▶ [Problem to solve]
Write every line below out again exactly, images omitted.

▶ [Information shown]
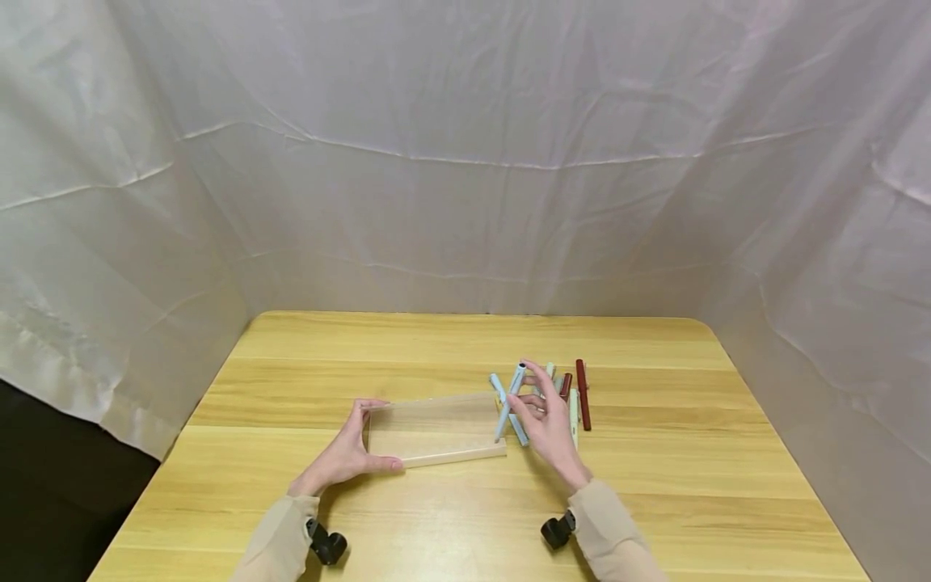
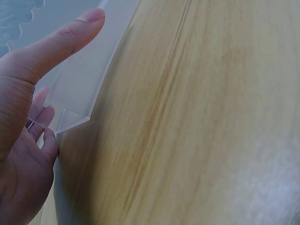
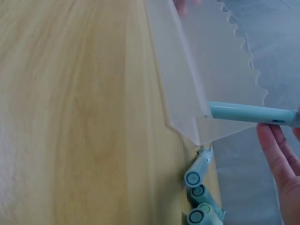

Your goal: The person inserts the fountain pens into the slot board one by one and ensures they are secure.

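Observation:
A clear plastic pen stand (image 1: 454,457) with a scalloped edge, seen in the right wrist view, is on the wooden table. My left hand (image 1: 349,449) grips its left end, thumb along the front strip and fingers at the back; in the left wrist view the thumb lies over the stand (image 2: 82,86). My right hand (image 1: 549,424) pinches a light blue pen (image 1: 502,422) near its upper end. That pen slants down, its lower end at the stand's right end. In the right wrist view the pen (image 3: 248,112) reaches across the stand (image 3: 180,79).
Right of the stand lies a loose pile of pens: a light blue pen (image 1: 519,431), a pale green pen (image 1: 574,414), a dark red pen (image 1: 584,396) and others partly behind my right hand. Pale curtains (image 1: 465,202) surround the wooden table (image 1: 451,525).

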A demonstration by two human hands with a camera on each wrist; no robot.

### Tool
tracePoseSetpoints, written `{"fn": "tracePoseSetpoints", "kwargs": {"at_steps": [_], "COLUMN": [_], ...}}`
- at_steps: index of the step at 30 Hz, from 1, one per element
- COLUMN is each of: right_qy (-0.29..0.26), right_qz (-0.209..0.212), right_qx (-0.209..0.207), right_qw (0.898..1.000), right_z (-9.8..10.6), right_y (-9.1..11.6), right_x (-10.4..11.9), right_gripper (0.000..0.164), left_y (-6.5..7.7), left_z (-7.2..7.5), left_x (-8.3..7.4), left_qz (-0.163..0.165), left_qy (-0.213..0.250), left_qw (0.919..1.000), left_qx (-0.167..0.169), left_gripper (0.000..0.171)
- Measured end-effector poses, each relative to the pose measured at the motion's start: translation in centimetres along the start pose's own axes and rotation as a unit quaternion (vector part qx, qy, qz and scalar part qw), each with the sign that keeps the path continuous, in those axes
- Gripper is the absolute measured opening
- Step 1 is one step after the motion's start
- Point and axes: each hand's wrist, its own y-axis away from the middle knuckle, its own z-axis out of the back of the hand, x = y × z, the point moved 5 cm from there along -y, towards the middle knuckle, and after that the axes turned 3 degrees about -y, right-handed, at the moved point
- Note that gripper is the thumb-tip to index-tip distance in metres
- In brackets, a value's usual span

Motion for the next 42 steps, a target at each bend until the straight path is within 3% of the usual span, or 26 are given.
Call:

▶ [Answer box]
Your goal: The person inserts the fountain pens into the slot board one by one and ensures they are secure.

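Observation:
A clear plastic pen stand (image 1: 454,457) with a scalloped edge, seen in the right wrist view, is on the wooden table. My left hand (image 1: 349,449) grips its left end, thumb along the front strip and fingers at the back; in the left wrist view the thumb lies over the stand (image 2: 82,86). My right hand (image 1: 549,424) pinches a light blue pen (image 1: 502,422) near its upper end. That pen slants down, its lower end at the stand's right end. In the right wrist view the pen (image 3: 248,112) reaches across the stand (image 3: 180,79).
Right of the stand lies a loose pile of pens: a light blue pen (image 1: 519,431), a pale green pen (image 1: 574,414), a dark red pen (image 1: 584,396) and others partly behind my right hand. Pale curtains (image 1: 465,202) surround the wooden table (image 1: 451,525).
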
A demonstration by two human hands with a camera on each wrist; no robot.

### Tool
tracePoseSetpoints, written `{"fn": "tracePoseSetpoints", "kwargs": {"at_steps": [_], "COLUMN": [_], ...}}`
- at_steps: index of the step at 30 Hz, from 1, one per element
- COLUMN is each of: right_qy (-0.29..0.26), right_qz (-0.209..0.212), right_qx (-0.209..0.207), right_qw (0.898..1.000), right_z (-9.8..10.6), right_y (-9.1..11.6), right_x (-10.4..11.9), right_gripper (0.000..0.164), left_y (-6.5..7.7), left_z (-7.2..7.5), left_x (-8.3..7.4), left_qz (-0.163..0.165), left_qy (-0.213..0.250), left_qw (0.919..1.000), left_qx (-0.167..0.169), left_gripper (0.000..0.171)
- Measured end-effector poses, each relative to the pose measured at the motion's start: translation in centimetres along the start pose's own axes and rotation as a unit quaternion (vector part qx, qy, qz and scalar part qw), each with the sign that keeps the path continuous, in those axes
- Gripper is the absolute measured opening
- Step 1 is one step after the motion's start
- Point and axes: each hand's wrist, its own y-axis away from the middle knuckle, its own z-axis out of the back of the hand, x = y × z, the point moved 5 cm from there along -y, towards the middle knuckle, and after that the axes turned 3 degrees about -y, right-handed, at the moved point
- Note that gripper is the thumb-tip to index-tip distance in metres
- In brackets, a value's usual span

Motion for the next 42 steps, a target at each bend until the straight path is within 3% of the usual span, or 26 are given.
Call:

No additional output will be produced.